Once upon a time some disciples begged their old and ailing master not to die. “But if I do not go, how will you ever see?” the Master said to them. “What is it we can possibly see when you are gone?” one of them asked. With a twinkle in his eye, the Master answered, “All I ever did in my entire life was to sit on the river bank handing out river water. After I’m gone, I trust that you will notice the river.”

Found in Joan Chittister, in Thomas Merton: Seeder of Radical Action and the Enlightened Heart

Over-identification

Basically, all emotions are modifications of one primordial, undifferentiated emotion that has its origin in the loss of awareness of who you are,  beyond name and form. Because of its undifferentiated nature, it is hard to find a name that precisely describes this emotion. ‘Fear’ comes close, but apart from a continuous sense of threat, it also includes a deep sense of abandonment and incompleteness. It may be best to use a term that is as undifferentiated as that basic emotion and simply call it ‘pain.’

One of the main tasks of the mind is to fight or remove that emotional pain, which is one of the reasons for its incessant activity, but all it can ever achieve is to cover it up temporarily.
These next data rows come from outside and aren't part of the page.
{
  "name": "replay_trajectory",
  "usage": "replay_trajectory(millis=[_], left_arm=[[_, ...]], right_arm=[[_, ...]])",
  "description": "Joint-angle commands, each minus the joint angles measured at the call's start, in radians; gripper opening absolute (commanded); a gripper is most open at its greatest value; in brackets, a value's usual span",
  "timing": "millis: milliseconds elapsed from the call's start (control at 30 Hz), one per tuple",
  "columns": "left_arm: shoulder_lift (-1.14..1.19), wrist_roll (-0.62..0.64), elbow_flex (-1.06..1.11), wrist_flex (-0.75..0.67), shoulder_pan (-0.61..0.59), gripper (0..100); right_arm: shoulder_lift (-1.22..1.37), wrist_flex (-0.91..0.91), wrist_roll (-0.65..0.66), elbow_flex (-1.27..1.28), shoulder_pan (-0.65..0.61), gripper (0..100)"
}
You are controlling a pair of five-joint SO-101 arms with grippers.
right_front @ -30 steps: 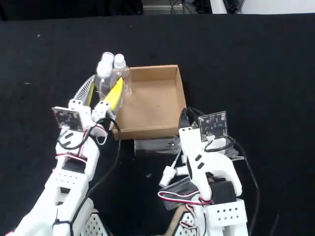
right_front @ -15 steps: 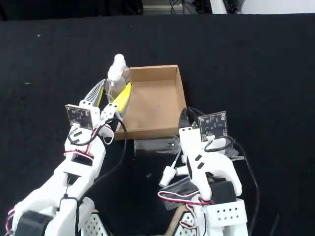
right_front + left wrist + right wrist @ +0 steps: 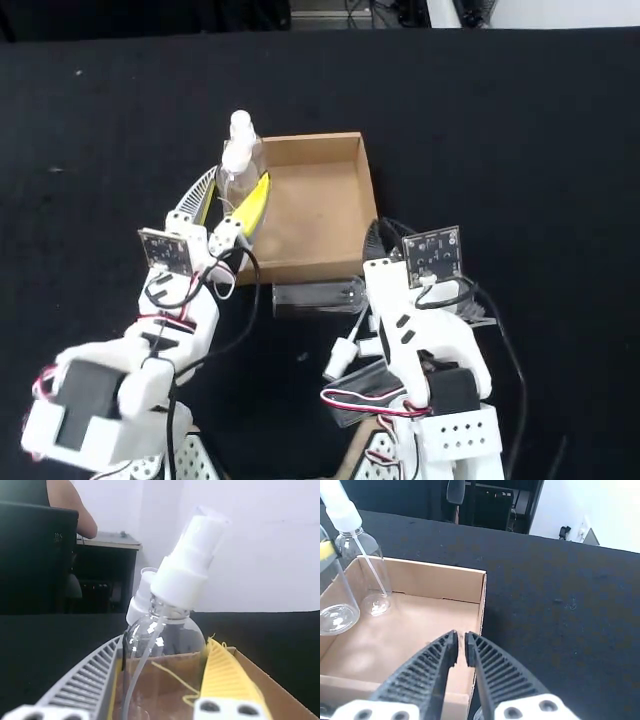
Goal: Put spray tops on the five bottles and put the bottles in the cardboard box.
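The left tool (image 3: pixel 236 185) is gripping a capped spray bottle (image 3: pixel 172 625) at the cardboard box (image 3: pixel 368 195) corner, probably needing only lowering and release next; the right tool (image 3: pixel 461 637) is hovering almost closed, empty.

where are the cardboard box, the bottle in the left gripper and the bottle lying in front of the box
cardboard box (image 3: pixel 312 215): high view, bare floor inside.
held bottle (image 3: pixel 165 627): left wrist view, clear shoulder.
lying bottle (image 3: pixel 318 297): high view, middle of clear body.
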Motion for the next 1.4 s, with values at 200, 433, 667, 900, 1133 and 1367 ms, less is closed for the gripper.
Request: replay_trajectory(millis=[200,433,667,900,1133,1367], left_arm=[[0.242,0.011,-0.084,-0.262,0.001,3],[0.393,0.011,-0.136,-0.344,0.008,3],[0.466,0.011,-0.14,-0.384,0.001,3],[0.499,0.011,-0.14,-0.385,0.001,3],[0.506,0.002,-0.139,-0.385,-0.016,3],[0.506,0.003,-0.14,-0.385,-0.033,3]], right_arm=[[-0.019,-0.031,0.006,-0.004,0.017,1.2],[-0.019,-0.032,0.008,-0.004,0.017,1.2],[-0.019,-0.032,0.008,-0.004,0.017,1.2],[-0.019,-0.032,0.008,-0.004,0.017,1.2],[-0.019,-0.032,0.008,-0.004,0.017,1.2],[-0.019,-0.032,0.008,-0.004,0.017,1.2]])
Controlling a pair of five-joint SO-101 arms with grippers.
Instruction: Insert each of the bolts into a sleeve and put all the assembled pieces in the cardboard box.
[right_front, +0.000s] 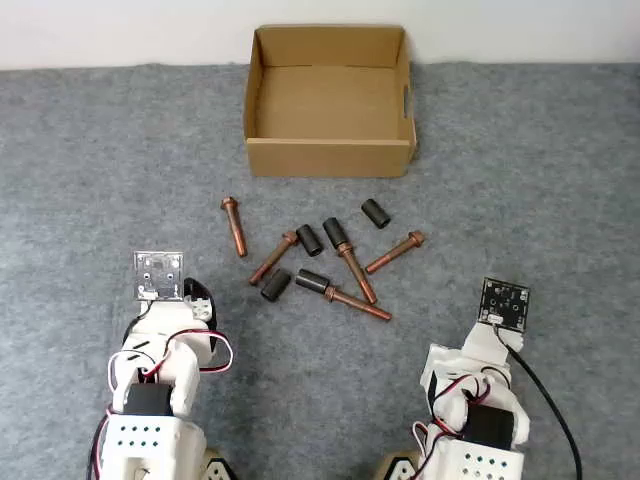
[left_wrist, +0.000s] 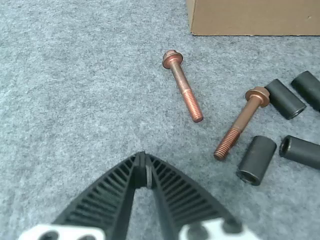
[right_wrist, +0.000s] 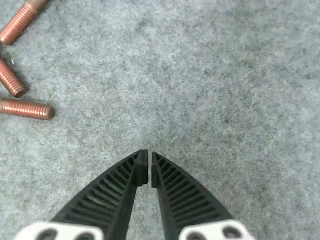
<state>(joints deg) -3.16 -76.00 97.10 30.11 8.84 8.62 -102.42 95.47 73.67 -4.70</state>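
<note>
I log the left gripper (left_wrist: 145, 159) with fingers closed on nothing, and the right gripper (right_wrist: 149, 156) likewise. Both sit low over the grey mat (right_front: 80, 180). Bolts (right_front: 235, 228) and sleeves (right_front: 376, 213) lie scattered just before the cardboard box (right_front: 330, 157), all outside it.

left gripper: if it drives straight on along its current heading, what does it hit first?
Likely only the mat. The left gripper, jaws shut, aims past the nearest bolt, which lies just beside its line. How narrowly it would pass the bolt is hard to judge from these views.
</note>
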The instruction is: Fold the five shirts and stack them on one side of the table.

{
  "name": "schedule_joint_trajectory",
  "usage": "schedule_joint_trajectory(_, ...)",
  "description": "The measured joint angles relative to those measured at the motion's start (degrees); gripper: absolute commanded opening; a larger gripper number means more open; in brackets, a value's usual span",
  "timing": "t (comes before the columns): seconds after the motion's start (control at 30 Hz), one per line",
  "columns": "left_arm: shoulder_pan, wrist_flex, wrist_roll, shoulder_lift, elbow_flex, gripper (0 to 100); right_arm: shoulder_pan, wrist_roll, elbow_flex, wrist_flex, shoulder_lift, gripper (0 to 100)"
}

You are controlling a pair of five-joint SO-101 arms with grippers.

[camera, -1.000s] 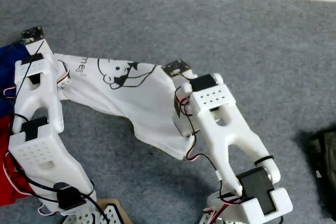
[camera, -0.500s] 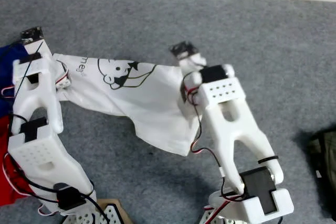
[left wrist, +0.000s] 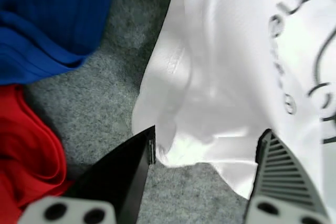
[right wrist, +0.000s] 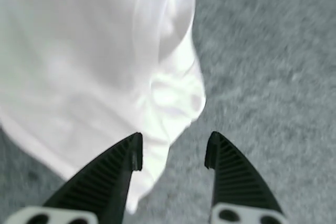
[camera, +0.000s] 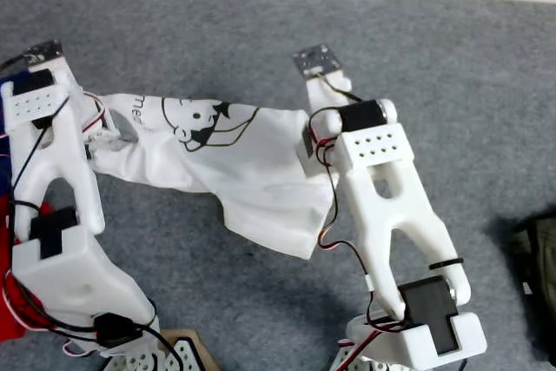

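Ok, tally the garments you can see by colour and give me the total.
white shirt: 1
blue shirt: 1
red shirt: 1
dark bundle at the right edge, kind unclear: 1
Total: 4, of which 3 are clearly shirts

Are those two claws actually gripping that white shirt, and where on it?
Nothing is held. The left gripper and the right gripper each hang with fingers open at opposite ends of the white shirt, closed on neither.

White arms [camera: 408, 223], black servos [camera: 426, 301], apparently ribbed fingers [right wrist: 227, 174]
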Motion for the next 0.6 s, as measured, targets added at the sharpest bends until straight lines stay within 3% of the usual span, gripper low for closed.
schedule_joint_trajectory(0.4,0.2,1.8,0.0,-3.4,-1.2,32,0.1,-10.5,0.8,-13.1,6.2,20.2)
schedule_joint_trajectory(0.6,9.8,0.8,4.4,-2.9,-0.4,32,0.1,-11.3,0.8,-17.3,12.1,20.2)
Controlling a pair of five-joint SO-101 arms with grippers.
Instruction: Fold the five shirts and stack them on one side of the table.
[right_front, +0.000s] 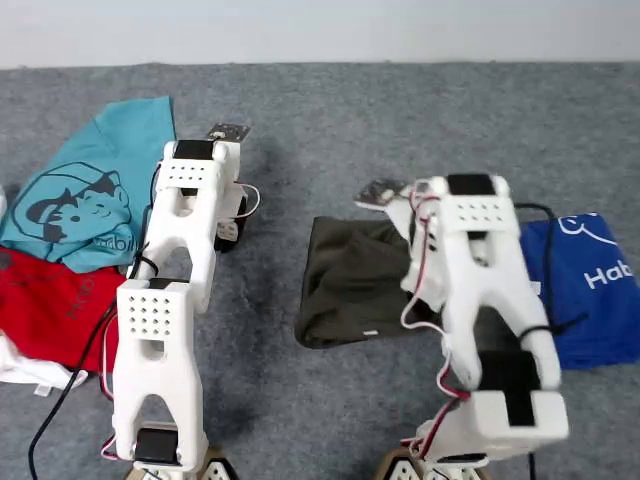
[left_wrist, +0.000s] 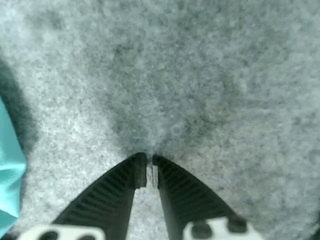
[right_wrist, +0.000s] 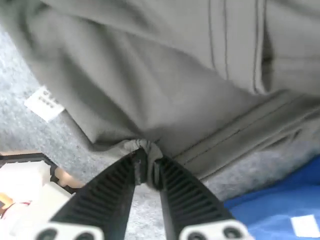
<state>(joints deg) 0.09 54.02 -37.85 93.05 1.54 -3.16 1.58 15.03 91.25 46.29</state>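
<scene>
- Your right pincer (right_wrist: 147, 165) is clamped on a bunched edge of the dark olive shirt (right_wrist: 165, 75); the cloth is pinched between the tips.
- The olive shirt (right_front: 350, 280) lies crumpled on the tabletop (right_front: 300, 110) between the two arms. Most of it spreads away from the held edge, toward the left arm's side.
- The blue shirt (right_front: 590, 290) lies just beside the olive shirt on its far side from the left arm, touching or nearly so.
- Your left pincer (left_wrist: 146, 170) is closed on nothing, over bare tabletop, apart from the olive shirt.
- Judgement: the right arm is nearer. Any fold should carry the held edge across the olive shirt, away from the blue one.
</scene>
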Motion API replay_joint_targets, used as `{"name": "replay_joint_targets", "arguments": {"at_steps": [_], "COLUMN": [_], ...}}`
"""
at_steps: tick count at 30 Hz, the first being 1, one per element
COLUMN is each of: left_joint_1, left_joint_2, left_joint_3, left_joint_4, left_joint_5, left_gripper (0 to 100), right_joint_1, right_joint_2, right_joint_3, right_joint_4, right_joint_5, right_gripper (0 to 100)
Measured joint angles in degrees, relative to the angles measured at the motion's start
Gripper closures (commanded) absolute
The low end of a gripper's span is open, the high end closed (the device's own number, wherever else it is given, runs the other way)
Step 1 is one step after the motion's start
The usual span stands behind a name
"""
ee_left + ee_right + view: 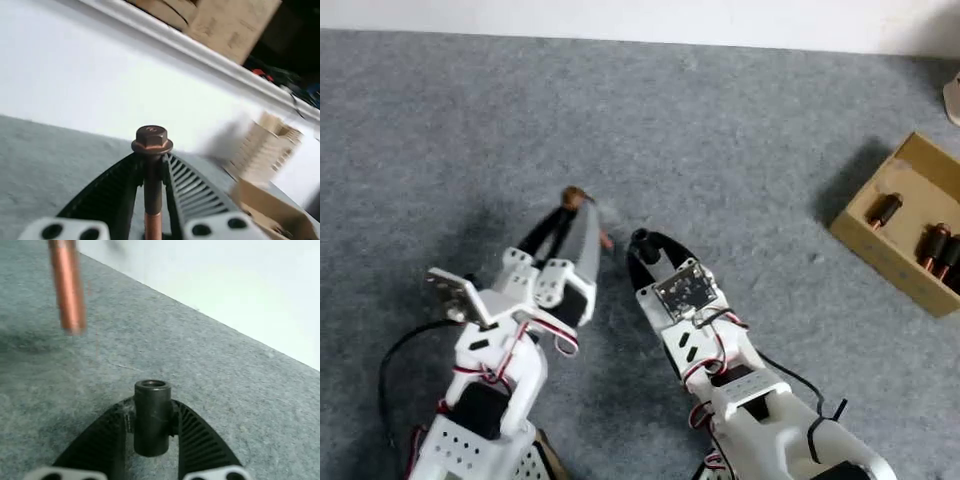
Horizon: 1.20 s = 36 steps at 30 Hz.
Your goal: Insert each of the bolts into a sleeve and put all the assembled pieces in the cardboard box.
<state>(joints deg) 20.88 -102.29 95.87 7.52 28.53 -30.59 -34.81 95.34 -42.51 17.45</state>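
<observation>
1. the left gripper [152, 162] pinches a copper bolt [153, 190] by its shank, with the head past the fingertips.
2. the right gripper [152, 407] is clamped on a black sleeve [151, 425], its open bore showing.
3. bolt and sleeve are near each other but apart, over the grey mat [720, 120].
4. the cardboard box [875, 255] sits well off on the right arm's side and holds assembled pieces [885, 210].

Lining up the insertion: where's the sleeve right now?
High view: sleeve clamped in the right gripper, just right of the bolt in the left gripper, left of the cardboard box.
</observation>
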Motion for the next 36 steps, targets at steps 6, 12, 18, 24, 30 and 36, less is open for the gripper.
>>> {"name": "replay_joint_targets", "arguments": {"at_steps": [6,12,18,24,30,36], "left_joint_1": [3.8,3.9,1.4,-1.6,-0.4,0.1], "left_joint_2": [0.0,0.0,0.0,-0.1,-0.1,7.2], "left_joint_3": [0.0,0.2,0.2,0.2,-0.4,-4.2], "left_joint_4": [0.5,0.5,0.5,0.9,9.6,11.5], "left_joint_5": [0.0,0.0,1.1,3.2,3.2,3.3], "left_gripper": [99,99,99,99,99,99], "right_joint_1": [-1.6,-1.8,-2.5,-2.5,-2.5,-2.5], "right_joint_2": [0.0,0.0,0.0,0.0,0.0,0.0], "right_joint_3": [0.0,0.0,0.0,0.0,0.0,0.0], "right_joint_4": [0.0,0.0,0.0,0.0,0.0,0.0], "right_joint_5": [0.0,0.0,0.0,0.0,0.0,0.1], "right_gripper": [99.4,99.4,99.4,99.4,99.4,99.4]}}
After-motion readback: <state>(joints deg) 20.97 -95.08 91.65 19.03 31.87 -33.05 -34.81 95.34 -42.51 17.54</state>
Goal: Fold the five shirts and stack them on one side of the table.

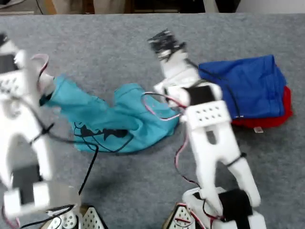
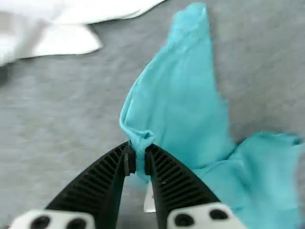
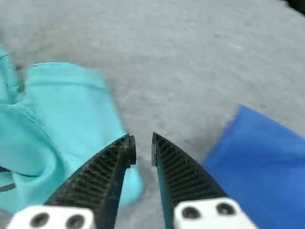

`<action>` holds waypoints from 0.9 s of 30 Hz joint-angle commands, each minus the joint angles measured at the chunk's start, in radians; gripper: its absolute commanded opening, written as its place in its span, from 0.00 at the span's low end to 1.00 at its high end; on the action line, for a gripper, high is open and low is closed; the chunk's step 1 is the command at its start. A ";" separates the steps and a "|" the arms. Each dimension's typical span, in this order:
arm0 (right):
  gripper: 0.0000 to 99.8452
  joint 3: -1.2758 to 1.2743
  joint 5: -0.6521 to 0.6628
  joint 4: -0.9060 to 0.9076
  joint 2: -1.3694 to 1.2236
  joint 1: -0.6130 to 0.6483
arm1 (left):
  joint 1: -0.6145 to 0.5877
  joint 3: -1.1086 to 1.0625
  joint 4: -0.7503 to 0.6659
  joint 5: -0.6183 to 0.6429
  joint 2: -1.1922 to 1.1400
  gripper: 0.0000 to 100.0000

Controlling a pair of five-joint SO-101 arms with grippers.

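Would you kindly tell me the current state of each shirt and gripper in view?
teal shirt, unfolded, crumpled on the table, one edge pinched.
blue shirt, folded, lying on the red shirt.
red shirt, under the blue one, edge showing.
white cloth, loose on the table.
left gripper, shut on the teal shirt.
right gripper, slightly open, empty.

The desk [image 1: 119, 43] has a grey, felt-like cover, evenly lit. Beyond its far edge there is brown wooden furniture [image 1: 86, 5] toward the left, a dark gap [image 1: 167, 5] in the middle and a white surface [image 1: 271, 5] at the right.
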State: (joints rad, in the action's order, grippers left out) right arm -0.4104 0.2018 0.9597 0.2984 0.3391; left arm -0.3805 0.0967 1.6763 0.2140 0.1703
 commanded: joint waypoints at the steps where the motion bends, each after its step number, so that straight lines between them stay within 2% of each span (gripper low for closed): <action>1: 0.08 0.131 -0.003 0.005 -0.136 0.079 | -0.146 -0.338 -0.115 -0.213 0.228 0.02; 5: 0.08 0.367 -0.003 0.060 -0.414 0.090 | -0.272 -0.628 -0.247 -0.405 0.306 0.02; 9: 0.08 0.694 -0.063 0.190 -0.713 0.091 | -0.391 -0.798 -0.348 -0.485 0.335 0.02; 13: 0.08 1.076 -0.064 0.351 -0.992 0.119 | -0.491 -0.891 -0.471 -0.488 0.329 0.02; 17: 0.09 1.454 -0.063 0.514 -1.254 0.162 | -0.514 -0.976 -0.595 -0.480 0.329 0.02; 21: 0.19 1.804 -0.020 0.652 -1.484 0.208 | -0.512 -1.059 -0.727 -0.430 0.329 0.02; 24: 0.21 2.006 0.020 0.694 -1.626 0.232 | -0.511 -1.126 -0.815 -0.404 0.329 0.02; 27: 0.21 2.080 0.020 0.690 -1.696 0.234 | -0.512 -1.166 -0.856 -0.397 0.329 0.02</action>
State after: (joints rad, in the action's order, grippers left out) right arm 1.5489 0.2110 1.6410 -1.3709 0.5631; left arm -0.8807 -1.0526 0.8646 -0.2002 0.4726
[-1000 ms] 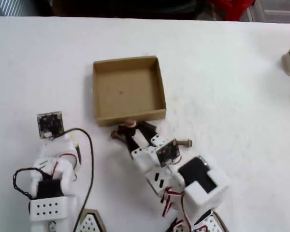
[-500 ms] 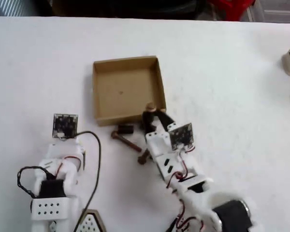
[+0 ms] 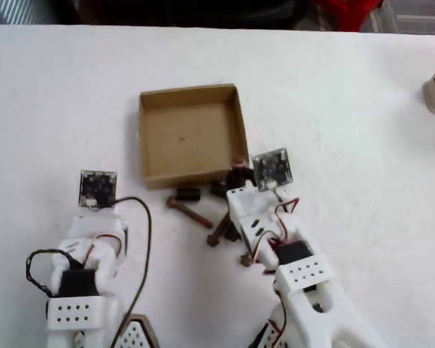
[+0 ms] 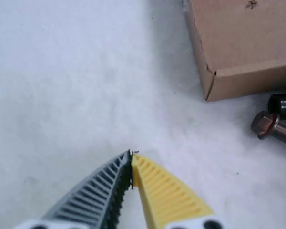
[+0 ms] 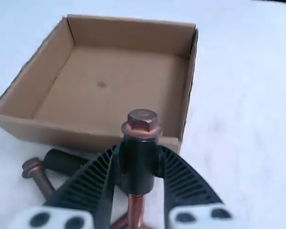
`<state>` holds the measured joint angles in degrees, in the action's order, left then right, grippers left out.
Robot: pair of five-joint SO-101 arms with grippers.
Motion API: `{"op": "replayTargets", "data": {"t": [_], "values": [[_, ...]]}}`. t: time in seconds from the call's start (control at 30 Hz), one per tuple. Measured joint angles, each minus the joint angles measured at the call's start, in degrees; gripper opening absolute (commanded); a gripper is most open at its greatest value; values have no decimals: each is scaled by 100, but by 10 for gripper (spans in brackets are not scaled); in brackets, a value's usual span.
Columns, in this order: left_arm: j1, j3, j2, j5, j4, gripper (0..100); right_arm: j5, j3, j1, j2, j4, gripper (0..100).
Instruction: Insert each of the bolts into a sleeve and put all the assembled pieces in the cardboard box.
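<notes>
Two end effectors: one on each arm, both on the side of the cardboard box (image 3: 193, 90) that faces the arms.
Left end effector (image 4: 131, 160): its grey and yellow fingers are pressed together at the tips and hold nothing. It is apart from the box, off one of its corners, over the white worktop (image 4: 62, 71).
Right end effector (image 5: 139, 153): it pinches the held sleeve (image 5: 138, 167) from both sides. It is just beside the box wall that faces the arms, near that wall's corner on the right arm's side.
Held sleeve: black, upright between the fingers.
Held bolt (image 5: 142, 125): copper coloured, it passes through the held sleeve. Its hexagonal head sits on top of the sleeve and its thread comes out below.
Loose sleeve (image 3: 187, 194): black, on its side on the worktop, just beside the same box wall and outside the box.
First loose bolt (image 3: 192, 213): lies on the worktop near the loose sleeve, on the side away from the box.
Second loose bolt (image 3: 219, 230): lies close to the first one, beside the right arm. I cannot tell if the two touch.
Cardboard box: open at the top, its brown floor has a small dark mark.
</notes>
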<state>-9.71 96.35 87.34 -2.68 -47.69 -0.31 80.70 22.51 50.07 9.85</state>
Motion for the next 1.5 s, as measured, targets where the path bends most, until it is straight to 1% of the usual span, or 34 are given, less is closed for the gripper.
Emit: {"op": "replayTargets", "data": {"t": [0.1, 0.23, 0.3, 0.53, 0.67, 0.83, 1.03, 1.3, 1.5], "values": [[0, 0, 0, 0, 0, 23, 0, -369, -70, 97, 1108, 15], [0, 0, 0, 0, 0, 23, 18, -826, -44, 97, 1969, 15], [0, 0, 0, 0, 0, 23, 167, -1152, -44, 97, 2488, 15], [0, 0, 0, 0, 0, 23, 264, -2541, -62, 97, 4273, 15], [0, 0, 0, 0, 0, 23, 308, -3297, -70, 97, 4976, 15], [0, 0, 0, 0, 0, 23, 466, -4299, 26, -167, 5626, 15], [0, 0, 0, 0, 0, 23, 510, -5890, 308, -1556, 6391, 15], [0, 0, 0, 0, 0, 23, 563, -7657, 343, -3455, 6497, 18], [-53, 0, 0, 0, 0, 23, 563, -8404, 352, -4615, 6497, 18]]}}
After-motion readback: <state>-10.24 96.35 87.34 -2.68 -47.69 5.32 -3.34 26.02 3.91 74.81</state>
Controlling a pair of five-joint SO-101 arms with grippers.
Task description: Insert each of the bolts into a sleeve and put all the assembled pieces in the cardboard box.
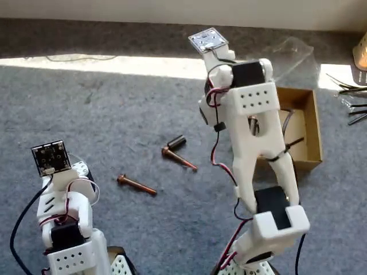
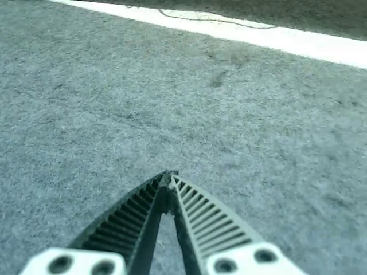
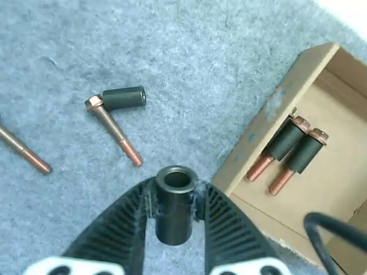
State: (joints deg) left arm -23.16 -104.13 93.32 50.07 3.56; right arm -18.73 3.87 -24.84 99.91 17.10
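High, right-wrist views sharing cardboard box (image 1: 308, 109) (image 3: 268, 125)

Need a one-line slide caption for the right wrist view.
Right hand grips a black sleeve; two assembled pieces lie in the cardboard box.

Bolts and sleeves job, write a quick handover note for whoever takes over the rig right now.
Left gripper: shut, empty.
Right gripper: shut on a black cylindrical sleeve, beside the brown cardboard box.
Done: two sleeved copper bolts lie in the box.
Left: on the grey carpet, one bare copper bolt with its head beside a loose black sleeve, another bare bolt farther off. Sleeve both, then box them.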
In fact, the harder the mind struggles to get rid of the pain, the greater the pain.  You will not be free of that pain until you cease to derive your sense of self from identification with the mind, which is to say from ego. The mind is then toppled from its place of power and Being reveals itself as your true nature.

Eckhart Tolle, The Power of Now

In the light we see everything

Mindfulness practice isn’t meant to eliminate thinking but aims rather to help us know what we’re thinking when we’re thinking it, just as we want to know what we’re feeling when we’re feeling it….Meditation is like going into an old attic room and turning on the light. In that light we see everything — the beautiful treasures we’re grateful to have unearthed; the dusty, neglected corners that inspire us to say, “I’d better clean that up”; the unfortunate relics of the past that we thought we had gotten rid of years ago. We acknowledge them all, with an open, spacious, and loving awareness.

It’s never too late to turn on the light. Your ability to break an unhealthy habit or turn off an old tape doesn’t depend on how long it’s been running; a shift in perspective doesn’t depend on how long you’ve held the old view.